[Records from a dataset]
····················

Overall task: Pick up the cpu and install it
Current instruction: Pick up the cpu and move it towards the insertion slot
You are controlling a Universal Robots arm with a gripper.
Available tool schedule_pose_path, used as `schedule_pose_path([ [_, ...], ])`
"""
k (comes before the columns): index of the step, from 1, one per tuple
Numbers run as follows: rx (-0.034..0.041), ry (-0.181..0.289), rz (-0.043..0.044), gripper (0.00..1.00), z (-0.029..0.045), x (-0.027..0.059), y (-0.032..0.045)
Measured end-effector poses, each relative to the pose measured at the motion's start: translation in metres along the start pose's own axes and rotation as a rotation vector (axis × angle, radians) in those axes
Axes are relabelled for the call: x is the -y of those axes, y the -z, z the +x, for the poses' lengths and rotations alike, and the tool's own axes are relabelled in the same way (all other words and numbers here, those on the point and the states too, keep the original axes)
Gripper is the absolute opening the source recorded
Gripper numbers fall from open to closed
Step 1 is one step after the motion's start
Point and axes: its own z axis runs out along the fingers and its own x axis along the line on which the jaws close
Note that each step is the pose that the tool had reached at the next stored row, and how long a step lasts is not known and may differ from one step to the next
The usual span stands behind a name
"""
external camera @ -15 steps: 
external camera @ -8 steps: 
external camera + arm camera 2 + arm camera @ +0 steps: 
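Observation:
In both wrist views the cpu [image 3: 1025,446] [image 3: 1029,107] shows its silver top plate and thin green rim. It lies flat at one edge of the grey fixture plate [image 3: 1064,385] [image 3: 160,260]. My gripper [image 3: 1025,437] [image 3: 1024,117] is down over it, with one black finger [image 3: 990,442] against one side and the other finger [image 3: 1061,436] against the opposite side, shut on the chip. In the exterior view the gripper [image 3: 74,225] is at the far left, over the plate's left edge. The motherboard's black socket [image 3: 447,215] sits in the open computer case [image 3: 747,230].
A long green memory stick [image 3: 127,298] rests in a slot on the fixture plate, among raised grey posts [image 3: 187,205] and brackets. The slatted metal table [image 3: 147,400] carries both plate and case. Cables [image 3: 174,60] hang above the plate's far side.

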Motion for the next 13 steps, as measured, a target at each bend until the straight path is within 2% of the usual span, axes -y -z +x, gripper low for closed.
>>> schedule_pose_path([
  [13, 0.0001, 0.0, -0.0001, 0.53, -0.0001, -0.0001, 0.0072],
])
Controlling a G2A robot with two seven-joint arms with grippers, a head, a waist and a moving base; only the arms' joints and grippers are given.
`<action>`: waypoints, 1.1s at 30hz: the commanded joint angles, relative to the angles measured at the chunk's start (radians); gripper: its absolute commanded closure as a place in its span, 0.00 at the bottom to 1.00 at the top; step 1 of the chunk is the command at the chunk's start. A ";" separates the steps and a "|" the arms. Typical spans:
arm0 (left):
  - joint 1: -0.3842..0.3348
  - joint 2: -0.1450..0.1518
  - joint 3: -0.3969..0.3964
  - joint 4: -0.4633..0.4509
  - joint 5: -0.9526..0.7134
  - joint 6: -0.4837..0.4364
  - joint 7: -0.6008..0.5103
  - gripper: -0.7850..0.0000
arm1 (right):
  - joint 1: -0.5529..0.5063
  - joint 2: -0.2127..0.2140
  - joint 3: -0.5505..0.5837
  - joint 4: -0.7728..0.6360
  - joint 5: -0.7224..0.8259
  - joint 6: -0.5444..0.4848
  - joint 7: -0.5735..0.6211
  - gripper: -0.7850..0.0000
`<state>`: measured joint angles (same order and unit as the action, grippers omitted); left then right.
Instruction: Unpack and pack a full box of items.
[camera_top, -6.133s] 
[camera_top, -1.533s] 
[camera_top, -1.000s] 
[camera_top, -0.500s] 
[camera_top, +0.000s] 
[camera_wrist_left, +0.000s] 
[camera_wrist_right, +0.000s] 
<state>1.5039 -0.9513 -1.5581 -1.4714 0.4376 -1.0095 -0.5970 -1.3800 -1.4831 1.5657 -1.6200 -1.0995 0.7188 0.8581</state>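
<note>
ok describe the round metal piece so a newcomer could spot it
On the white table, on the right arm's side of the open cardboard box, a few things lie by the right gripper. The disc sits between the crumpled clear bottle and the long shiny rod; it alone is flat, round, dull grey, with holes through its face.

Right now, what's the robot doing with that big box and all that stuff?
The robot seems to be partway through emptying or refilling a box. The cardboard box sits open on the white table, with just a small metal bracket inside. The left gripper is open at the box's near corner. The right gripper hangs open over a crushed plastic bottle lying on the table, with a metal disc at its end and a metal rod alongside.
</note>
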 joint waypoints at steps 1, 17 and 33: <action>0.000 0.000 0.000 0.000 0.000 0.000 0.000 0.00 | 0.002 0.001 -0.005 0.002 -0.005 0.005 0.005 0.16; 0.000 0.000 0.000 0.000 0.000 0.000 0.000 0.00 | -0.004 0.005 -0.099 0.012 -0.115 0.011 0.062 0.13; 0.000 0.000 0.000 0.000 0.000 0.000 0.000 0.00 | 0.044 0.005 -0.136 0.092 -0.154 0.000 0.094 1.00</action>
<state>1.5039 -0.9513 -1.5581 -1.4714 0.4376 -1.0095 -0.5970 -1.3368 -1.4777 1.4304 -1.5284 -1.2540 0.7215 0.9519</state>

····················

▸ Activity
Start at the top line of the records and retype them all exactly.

▸ Expected answer
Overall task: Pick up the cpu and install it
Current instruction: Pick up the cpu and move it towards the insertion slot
You are controlling a Universal Robots arm with a gripper.
Available tool schedule_pose_path, used as `schedule_pose_path([ [_, ...], ])`
"""
k (comes before the columns): index of the step, from 1, one per tuple
Numbers run as follows: rx (-0.034..0.041), ry (-0.181..0.289), rz (-0.043..0.044), gripper (0.00..1.00), z (-0.029..0.045), x (-0.027..0.059), y (-0.032..0.045)
Measured end-effector poses, each relative to the pose measured at the motion's start: translation in metres along the start pose's own axes and rotation as a rotation vector (axis × angle, radians) in those axes
Axes are relabelled for the call: x is the -y of those axes, y the -z, z the +x, for the poses' lengths and rotations alike, and the tool's own axes are relabelled in the same way (all other words and numbers here, those on the point and the states too, keep the original axes)
Gripper is the absolute opening the source recorded
Gripper numbers fall from open to closed
Step 1 is one step after the motion's start
Point and axes: its own z axis runs out along the fingers and its own x axis along the line on which the jaws close
Note that each step is the pose that the tool had reached at the next stored row, and how long a step lasts is not known and may differ from one step to the next
The usual span stands behind a name
"""
external camera @ -15 steps: 
external camera @ -8 steps: 
external camera + arm camera 2 + arm camera @ +0 steps: 
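Observation:
In both wrist views the cpu [image 3: 1025,446] [image 3: 1029,107] shows its silver top plate and thin green rim. It lies flat at one edge of the grey fixture plate [image 3: 1064,385] [image 3: 160,260]. My gripper [image 3: 1025,437] [image 3: 1024,117] is down over it, with one black finger [image 3: 990,442] against one side and the other finger [image 3: 1061,436] against the opposite side, shut on the chip. In the exterior view the gripper [image 3: 74,225] is at the far left, over the plate's left edge. The motherboard's black socket [image 3: 447,215] sits in the open computer case [image 3: 747,230].
A long green memory stick [image 3: 127,298] rests in a slot on the fixture plate, among raised grey posts [image 3: 187,205] and brackets. The slatted metal table [image 3: 147,400] carries both plate and case. Cables [image 3: 174,60] hang above the plate's far side.
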
Motion for the next 13 steps, as measured, a target at each bend until the straight path is within 2% of the usual span, axes -y -z +x, gripper low for closed.
>>> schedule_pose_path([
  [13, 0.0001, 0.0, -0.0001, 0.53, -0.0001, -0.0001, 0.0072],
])
Controlling a G2A robot with two seven-joint arms with grippers, a head, a waist and a moving base; only the arms' joints and grippers are given.
`<action>`: waypoints, 1.1s at 30hz: the commanded joint angles, relative to the angles measured at the chunk's start (radians); gripper: its absolute commanded closure as a place in its span, 0.00 at the bottom to 1.00 at the top; step 1 of the chunk is the command at the chunk's start. A ";" separates the steps and a "|" the arms. Typical spans:
arm0 (left):
  - joint 1: -0.3842..0.3348
  - joint 2: -0.1450..0.1518
  - joint 3: -0.3969..0.3964
  - joint 4: -0.4633..0.4509
  - joint 5: -0.9526..0.7134
  - joint 6: -0.4837..0.4364
  - joint 7: -0.6008..0.5103
  - gripper: -0.7850..0.0000
arm1 (right):
  - joint 1: -0.5529..0.5063
  - joint 2: -0.2127..0.2140
  - joint 3: -0.5505..0.5837
  - joint 4: -0.7728..0.6360
  - joint 5: -0.7224..0.8259
  - joint 6: -0.5444..0.4848
  - joint 7: -0.5735..0.6211
  - gripper: -0.7850..0.0000
`<state>`: measured joint angles (same order and unit as the action, grippers omitted); left then right.
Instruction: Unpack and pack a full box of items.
[camera_top, -6.133s] 
[camera_top, -1.533s] 
[camera_top, -1.000s] 
[camera_top, -0.500s] 
[camera_top, +0.000s] 
[camera_wrist_left, +0.000s] 
[camera_wrist_right, +0.000s] 
<state>1.5039 -0.9513 -1.5581 -1.4714 0.4376 -1.0095 -0.5970 -1.3800 -1.4831 1.5657 -1.6200 -1.0995 0.7188 0.8581</state>
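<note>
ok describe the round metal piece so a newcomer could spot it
On the white table, on the right arm's side of the open cardboard box, a few things lie by the right gripper. The disc sits between the crumpled clear bottle and the long shiny rod; it alone is flat, round, dull grey, with holes through its face.

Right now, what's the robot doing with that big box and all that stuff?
The robot seems to be partway through emptying or refilling a box. The cardboard box sits open on the white table, with just a small metal bracket inside. The left gripper is open at the box's near corner. The right gripper hangs open over a crushed plastic bottle lying on the table, with a metal disc at its end and a metal rod alongside.
</note>
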 joint waypoints at steps 1, 17 and 33: <action>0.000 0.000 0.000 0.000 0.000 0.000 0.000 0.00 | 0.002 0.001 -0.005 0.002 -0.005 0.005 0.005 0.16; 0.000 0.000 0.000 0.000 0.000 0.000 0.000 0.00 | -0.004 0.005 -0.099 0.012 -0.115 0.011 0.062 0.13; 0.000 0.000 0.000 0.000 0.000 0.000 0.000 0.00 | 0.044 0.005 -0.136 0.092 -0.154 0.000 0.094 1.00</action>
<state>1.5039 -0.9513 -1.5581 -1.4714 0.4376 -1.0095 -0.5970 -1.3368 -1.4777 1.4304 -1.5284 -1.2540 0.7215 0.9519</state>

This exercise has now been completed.